Segment Start: SUPPLIED MATERIAL

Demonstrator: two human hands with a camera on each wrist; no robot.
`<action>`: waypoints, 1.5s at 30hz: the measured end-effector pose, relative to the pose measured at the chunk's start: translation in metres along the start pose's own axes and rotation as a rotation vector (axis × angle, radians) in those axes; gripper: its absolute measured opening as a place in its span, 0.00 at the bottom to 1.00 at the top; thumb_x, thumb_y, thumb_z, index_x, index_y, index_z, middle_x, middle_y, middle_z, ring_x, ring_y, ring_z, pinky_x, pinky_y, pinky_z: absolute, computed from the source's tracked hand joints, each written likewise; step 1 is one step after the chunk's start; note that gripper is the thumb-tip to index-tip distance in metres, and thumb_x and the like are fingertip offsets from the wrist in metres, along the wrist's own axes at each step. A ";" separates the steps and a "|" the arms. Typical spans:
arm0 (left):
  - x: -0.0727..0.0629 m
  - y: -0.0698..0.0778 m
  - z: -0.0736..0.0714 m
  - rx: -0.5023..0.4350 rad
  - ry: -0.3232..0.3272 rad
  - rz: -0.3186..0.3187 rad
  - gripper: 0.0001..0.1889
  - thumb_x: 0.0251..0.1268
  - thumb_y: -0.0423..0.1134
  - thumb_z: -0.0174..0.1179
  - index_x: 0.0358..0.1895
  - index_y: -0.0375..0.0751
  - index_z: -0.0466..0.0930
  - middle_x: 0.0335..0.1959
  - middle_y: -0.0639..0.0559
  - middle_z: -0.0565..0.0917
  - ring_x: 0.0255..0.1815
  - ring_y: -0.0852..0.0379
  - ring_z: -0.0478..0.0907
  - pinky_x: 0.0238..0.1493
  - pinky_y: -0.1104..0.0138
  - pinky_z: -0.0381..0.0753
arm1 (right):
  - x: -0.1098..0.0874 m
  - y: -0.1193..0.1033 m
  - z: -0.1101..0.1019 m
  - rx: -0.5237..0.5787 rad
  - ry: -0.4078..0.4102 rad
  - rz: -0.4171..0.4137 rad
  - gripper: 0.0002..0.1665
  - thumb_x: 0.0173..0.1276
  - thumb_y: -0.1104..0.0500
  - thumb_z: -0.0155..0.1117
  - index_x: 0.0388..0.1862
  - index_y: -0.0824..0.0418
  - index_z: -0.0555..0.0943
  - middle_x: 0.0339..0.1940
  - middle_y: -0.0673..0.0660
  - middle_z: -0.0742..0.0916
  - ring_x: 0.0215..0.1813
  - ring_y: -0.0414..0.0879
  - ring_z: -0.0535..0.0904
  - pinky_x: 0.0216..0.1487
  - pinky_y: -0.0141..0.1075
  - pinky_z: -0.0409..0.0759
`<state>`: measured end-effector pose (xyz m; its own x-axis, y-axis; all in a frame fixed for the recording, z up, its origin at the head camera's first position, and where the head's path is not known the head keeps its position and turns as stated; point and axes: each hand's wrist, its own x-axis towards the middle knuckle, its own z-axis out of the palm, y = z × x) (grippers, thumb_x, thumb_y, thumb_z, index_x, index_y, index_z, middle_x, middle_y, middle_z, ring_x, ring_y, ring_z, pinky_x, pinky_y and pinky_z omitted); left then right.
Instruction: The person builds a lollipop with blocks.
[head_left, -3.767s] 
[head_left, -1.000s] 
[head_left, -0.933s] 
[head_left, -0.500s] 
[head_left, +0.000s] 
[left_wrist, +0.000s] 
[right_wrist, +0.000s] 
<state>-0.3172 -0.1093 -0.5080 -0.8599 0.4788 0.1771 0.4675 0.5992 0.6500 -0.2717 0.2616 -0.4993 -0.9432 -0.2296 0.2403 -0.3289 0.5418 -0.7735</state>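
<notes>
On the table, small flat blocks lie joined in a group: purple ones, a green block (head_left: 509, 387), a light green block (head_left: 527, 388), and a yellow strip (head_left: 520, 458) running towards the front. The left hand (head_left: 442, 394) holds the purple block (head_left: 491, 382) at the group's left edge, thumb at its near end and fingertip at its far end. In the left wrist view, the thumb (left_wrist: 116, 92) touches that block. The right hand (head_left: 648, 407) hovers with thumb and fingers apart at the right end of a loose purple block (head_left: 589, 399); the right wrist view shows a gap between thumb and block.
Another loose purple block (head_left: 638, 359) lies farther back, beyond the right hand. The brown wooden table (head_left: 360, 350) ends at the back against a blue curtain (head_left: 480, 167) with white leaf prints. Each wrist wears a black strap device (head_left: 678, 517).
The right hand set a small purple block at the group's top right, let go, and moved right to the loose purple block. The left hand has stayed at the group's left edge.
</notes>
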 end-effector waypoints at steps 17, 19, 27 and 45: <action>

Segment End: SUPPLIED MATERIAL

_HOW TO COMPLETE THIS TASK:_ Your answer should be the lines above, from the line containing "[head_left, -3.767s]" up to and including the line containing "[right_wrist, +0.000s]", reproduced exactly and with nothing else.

_WRITTEN REPLY:_
[head_left, -3.767s] 
[head_left, -1.000s] 
[head_left, -0.933s] 
[head_left, -0.500s] 
[head_left, +0.000s] 
[left_wrist, +0.000s] 
[right_wrist, +0.000s] 

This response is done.